It was midafternoon when the hilly terrain began to level off into a rolling plainland that enabled the three men to see for greater distances and to walk upright in an almost relaxed manner for the first time since they had passed through the black wall. The country ahead spread out before them with breathtaking starkness, a bleak, empty plain of brown earth and gray rock that rolled unevenly northward toward the tall peaks that bordered the Skull Kingdom and the home of the Warlock Lord. These vast flatlands diminished the farther north the eye traveled, breaking around masses of rock and mountainous ridgeland that led in stepping-stone manner to the awesome peaks beyond. The entire expanse, naked, hot, and desolate, lay masked in the same eerie, deathly silence.
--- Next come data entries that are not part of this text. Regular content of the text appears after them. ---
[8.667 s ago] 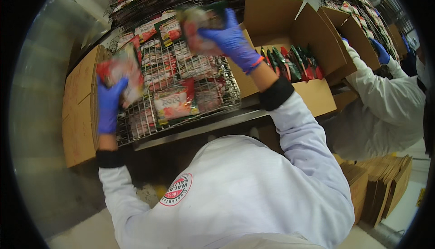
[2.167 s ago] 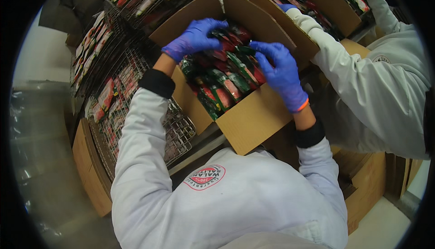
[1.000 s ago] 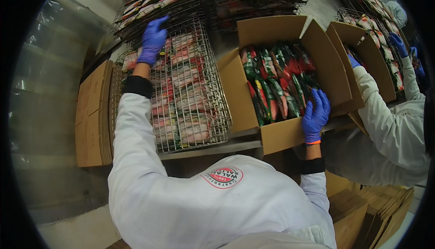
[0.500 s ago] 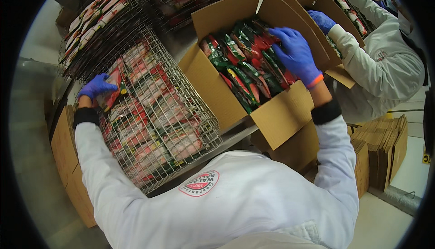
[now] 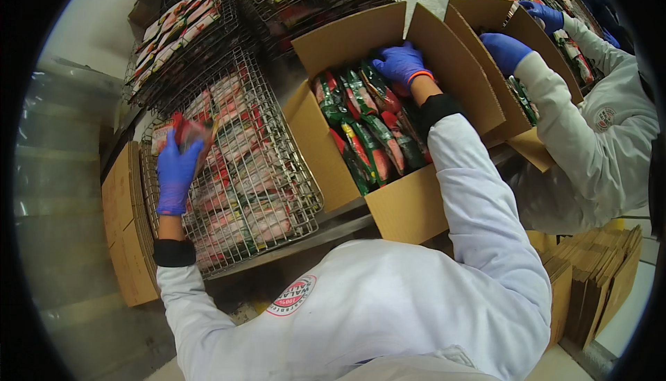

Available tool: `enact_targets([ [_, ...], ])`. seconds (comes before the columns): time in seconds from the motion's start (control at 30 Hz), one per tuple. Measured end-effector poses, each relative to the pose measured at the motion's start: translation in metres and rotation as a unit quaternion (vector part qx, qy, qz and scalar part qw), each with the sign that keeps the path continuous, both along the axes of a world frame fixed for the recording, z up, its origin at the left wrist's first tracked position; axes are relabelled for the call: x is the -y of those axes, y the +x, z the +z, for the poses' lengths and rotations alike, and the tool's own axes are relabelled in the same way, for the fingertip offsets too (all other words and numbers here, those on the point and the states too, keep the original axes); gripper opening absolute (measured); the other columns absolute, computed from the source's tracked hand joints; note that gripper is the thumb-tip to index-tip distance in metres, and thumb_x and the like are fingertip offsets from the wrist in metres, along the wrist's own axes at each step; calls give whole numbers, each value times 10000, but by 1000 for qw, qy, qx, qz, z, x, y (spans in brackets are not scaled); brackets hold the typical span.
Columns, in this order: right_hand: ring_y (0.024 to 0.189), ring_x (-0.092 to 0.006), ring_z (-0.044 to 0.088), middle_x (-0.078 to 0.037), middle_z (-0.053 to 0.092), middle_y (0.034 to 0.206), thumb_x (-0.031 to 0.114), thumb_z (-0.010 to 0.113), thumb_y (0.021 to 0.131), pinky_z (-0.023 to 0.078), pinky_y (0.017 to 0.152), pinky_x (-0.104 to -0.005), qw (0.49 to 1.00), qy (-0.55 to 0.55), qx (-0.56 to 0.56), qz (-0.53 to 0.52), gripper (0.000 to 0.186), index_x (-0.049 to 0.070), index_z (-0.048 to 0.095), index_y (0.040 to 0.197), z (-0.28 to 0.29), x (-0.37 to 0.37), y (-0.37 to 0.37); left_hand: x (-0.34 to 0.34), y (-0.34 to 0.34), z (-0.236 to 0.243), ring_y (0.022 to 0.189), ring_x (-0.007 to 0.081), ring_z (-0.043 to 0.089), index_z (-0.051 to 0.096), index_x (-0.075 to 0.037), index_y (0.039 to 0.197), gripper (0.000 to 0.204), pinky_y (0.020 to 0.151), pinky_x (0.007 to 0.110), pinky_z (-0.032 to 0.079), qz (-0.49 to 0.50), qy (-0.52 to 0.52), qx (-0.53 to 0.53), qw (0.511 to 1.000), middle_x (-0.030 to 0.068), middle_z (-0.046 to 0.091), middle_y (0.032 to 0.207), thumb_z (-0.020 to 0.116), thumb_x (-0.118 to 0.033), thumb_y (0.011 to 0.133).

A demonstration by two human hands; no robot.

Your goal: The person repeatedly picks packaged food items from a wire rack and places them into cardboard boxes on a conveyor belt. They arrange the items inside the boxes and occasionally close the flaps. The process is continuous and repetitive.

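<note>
My left hand [image 5: 179, 173], in a blue glove, is closed on a flat plastic packet [image 5: 194, 138] with red and clear parts, blurred by motion. It is above the wire rack [image 5: 305, 193], where several similar packets [image 5: 243, 180] lie in rows beneath the wire grid. My right hand [image 5: 402, 65], also gloved in blue, reaches into the open cardboard box [image 5: 409, 207]. It rests on packets near the box's far wall with its fingers apart, their tips partly hidden. Green, red and clear packets [image 5: 371, 131] stand on edge, packed side by side in the box.
More wire racks [image 5: 277, 27] with packets are stacked at the back. On the right, a co-worker's gloved hand [image 5: 506, 51] reaches into a second open box [image 5: 479, 41]. Folded cardboard [image 5: 596, 270] leans at lower right, and more cardboard [image 5: 121, 221] stands left of the rack.
My left hand has moved inward over the rack with the packet. My right hand has gone from the box's right side to the packets at its far wall. The view has shifted slightly.
</note>
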State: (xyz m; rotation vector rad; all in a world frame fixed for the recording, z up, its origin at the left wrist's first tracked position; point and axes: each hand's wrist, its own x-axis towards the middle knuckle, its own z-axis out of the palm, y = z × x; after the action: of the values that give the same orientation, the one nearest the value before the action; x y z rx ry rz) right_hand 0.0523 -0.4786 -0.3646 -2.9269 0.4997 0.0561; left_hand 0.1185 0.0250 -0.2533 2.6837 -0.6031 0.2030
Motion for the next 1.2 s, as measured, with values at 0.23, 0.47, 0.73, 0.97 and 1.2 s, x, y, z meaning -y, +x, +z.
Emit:
enact_targets([
  [0.23, 1267, -407, 429, -74, 617, 1268, 425, 530, 879, 329, 1030, -610, 1000, 4, 23, 7, 383, 298, 647, 1221, 7, -5, -14, 278, -23, 25, 1017, 386, 652, 493, -104, 1302, 488, 851, 441, 524, -308, -165, 19, 937, 202, 656, 1112, 682, -247, 876],
  [0.47, 1216, -382, 456, -38, 609, 1278, 397, 574, 833, 338, 1012, -600, 999, 1, 48, 11, 367, 314, 676, 1176, -9, -1, -21, 408, 20, -59, 1131, 342, 595, 473, -121, 1352, 520, 883, 470, 521, -338, 178, 80, 921, 188, 562, 1285, 605, -326, 894],
  [0.73, 1170, -353, 497, -66, 631, 1197, 369, 579, 837, 364, 988, -579, 996, -16, 84, 7, 364, 310, 653, 1189, -11, -10, -21, 409, 44, -68, 748, 397, 681, 447, -100, 1345, 452, 626, 494, 548, -425, 223, 130, 868, 193, 684, 844, 538, -231, 921],
  [0.97, 1124, -368, 527, -103, 633, 1134, 359, 566, 834, 396, 958, -567, 991, -8, 125, 36, 325, 273, 648, 1137, -14, -12, -27, 394, 45, -95, 931, 407, 653, 459, -140, 1385, 449, 815, 481, 524, -419, 257, -14, 871, 211, 666, 1035, 478, -159, 937],
  [1.2, 1001, -345, 610, -131, 638, 1087, 291, 607, 849, 493, 856, -501, 988, 7, 150, 27, 283, 180, 665, 1102, 8, -19, -21, 199, 57, -4, 899, 334, 673, 654, -107, 1193, 278, 822, 402, 545, -322, -177, 145, 919, 163, 683, 1055, 593, -165, 929],
])
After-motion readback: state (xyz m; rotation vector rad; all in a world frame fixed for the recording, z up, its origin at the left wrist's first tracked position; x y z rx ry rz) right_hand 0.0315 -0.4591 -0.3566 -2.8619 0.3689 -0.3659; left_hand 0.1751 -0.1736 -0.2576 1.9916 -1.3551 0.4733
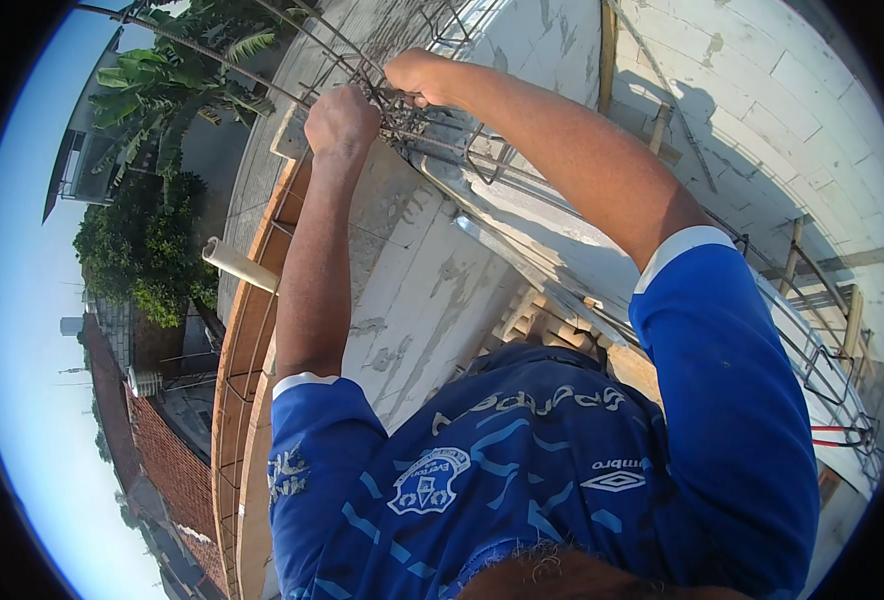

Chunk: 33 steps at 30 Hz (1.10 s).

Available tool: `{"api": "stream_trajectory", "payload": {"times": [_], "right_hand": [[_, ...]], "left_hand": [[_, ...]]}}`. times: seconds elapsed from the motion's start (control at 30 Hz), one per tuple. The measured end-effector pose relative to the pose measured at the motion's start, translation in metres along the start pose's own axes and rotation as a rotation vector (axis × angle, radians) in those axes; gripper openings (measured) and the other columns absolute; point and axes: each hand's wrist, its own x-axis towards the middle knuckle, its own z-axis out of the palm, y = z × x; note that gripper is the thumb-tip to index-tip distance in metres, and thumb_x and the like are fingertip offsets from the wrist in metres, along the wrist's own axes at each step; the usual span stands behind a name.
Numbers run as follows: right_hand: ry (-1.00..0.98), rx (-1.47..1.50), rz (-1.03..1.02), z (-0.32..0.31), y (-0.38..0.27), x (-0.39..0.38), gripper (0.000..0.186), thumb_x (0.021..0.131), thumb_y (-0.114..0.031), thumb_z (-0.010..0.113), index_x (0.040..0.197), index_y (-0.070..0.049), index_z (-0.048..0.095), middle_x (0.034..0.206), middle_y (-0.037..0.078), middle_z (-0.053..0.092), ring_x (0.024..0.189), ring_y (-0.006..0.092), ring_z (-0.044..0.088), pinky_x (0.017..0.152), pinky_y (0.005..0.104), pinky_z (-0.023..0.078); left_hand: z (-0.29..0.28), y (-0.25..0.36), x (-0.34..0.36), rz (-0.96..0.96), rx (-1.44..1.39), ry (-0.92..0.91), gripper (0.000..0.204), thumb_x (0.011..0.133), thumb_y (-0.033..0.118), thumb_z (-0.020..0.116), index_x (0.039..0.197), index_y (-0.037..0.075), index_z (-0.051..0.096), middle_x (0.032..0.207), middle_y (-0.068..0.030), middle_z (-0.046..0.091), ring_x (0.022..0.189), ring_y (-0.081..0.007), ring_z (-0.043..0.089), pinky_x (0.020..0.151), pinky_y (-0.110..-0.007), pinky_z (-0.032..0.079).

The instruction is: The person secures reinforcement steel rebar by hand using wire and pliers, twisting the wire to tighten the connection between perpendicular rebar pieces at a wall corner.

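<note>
At the top middle, both my hands work close together at a junction of steel rebars (392, 120) with short bent ends and stirrups. My left hand (342, 120) is closed in a fist against the bars, knuckles up; what it grips is hidden. Just above and to its right, my right hand (424, 78) is also closed at the bars, its fingers curled underneath, and what they hold is too small or hidden to name. A rebar cage runs from there toward the lower right along a pale concrete edge (542, 240).
A curved orange formwork board (262, 255) and pale pipe (237, 265) stand at the left, above a drop to trees (142, 250) and tiled roofs (167, 440). A white block wall (762, 100) with wooden poles is at right. Stacked pieces (527, 320) lie below me.
</note>
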Motion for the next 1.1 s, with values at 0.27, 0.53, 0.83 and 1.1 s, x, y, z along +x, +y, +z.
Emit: {"api": "stream_trajectory", "payload": {"times": [0.27,0.53,0.83,1.1], "right_hand": [[-0.014,0.042,0.029,-0.004,-0.003,-0.006,0.014,0.086,-0.002,0.046,0.075,-0.001,0.055,0.063,0.010,0.054,0.046,0.0159,0.045,0.036,0.0316,0.025],[0.097,-0.082,0.038,0.001,0.005,0.013,0.018,0.090,-0.006,0.045,0.076,-0.002,0.054,0.063,0.009,0.051,0.045,0.0160,0.042,0.037,0.0312,0.024],[0.041,0.009,0.110,0.000,0.006,0.019,0.018,0.092,-0.011,0.049,0.086,0.000,0.061,0.078,0.011,0.057,0.057,0.0171,0.051,0.041,0.0323,0.036],[0.167,-0.160,0.075,-0.001,0.016,0.045,0.029,0.090,-0.010,0.054,0.111,0.005,0.067,0.107,0.023,0.068,0.095,0.0304,0.069,0.075,0.0425,0.055]], "left_hand": [[0.006,-0.002,0.003,0.005,-0.002,0.031,0.024,0.082,0.016,0.060,0.096,0.003,0.075,0.099,-0.0220,0.072,0.098,-0.0377,0.070,0.084,-0.045,0.056],[0.006,-0.001,0.002,0.007,0.010,0.057,0.023,0.082,0.016,0.060,0.095,0.003,0.075,0.098,-0.0215,0.072,0.096,-0.0377,0.070,0.084,-0.044,0.057],[-0.005,-0.002,0.004,0.180,0.220,-0.016,0.020,0.084,0.016,0.060,0.094,0.004,0.074,0.098,-0.0196,0.072,0.091,-0.0362,0.072,0.079,-0.044,0.058],[-0.011,0.004,0.012,0.386,0.333,0.000,0.017,0.083,0.015,0.062,0.088,0.004,0.074,0.092,-0.0178,0.073,0.088,-0.0349,0.072,0.075,-0.044,0.059]]}}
Nothing moved, no creature stirred, no insect hummed, no bird flew, not even the wind brushed against the layered dust. Everywhere there was the same blasted emptiness, unmarked by life, shrouded with death. The winding tracks of Orl Fane led into this vastness and disappeared far in the distance. It was as if the land had swallowed him up.

The hunters paused for several long minutes, their faces mirroring their obvious reluctance to proceed into this unfriendly land. But there was little time for weighing the merits of the matter, and they moved ahead. The twisting path was visible for a greater distance in this rolling plainland, and the three pursuers were able to track on a more direct course. They began to make up time quickly. Less than two hours later Keltset indicated that they were no more than an hour behind their quarry. Dusk was rapidly approaching, the sun dipping behind a broken horizon far to the west. The dim twilight was masked further still by the ever-present gray haze, and the terrain was beginning to take on a peculiarly fuzzy appearance.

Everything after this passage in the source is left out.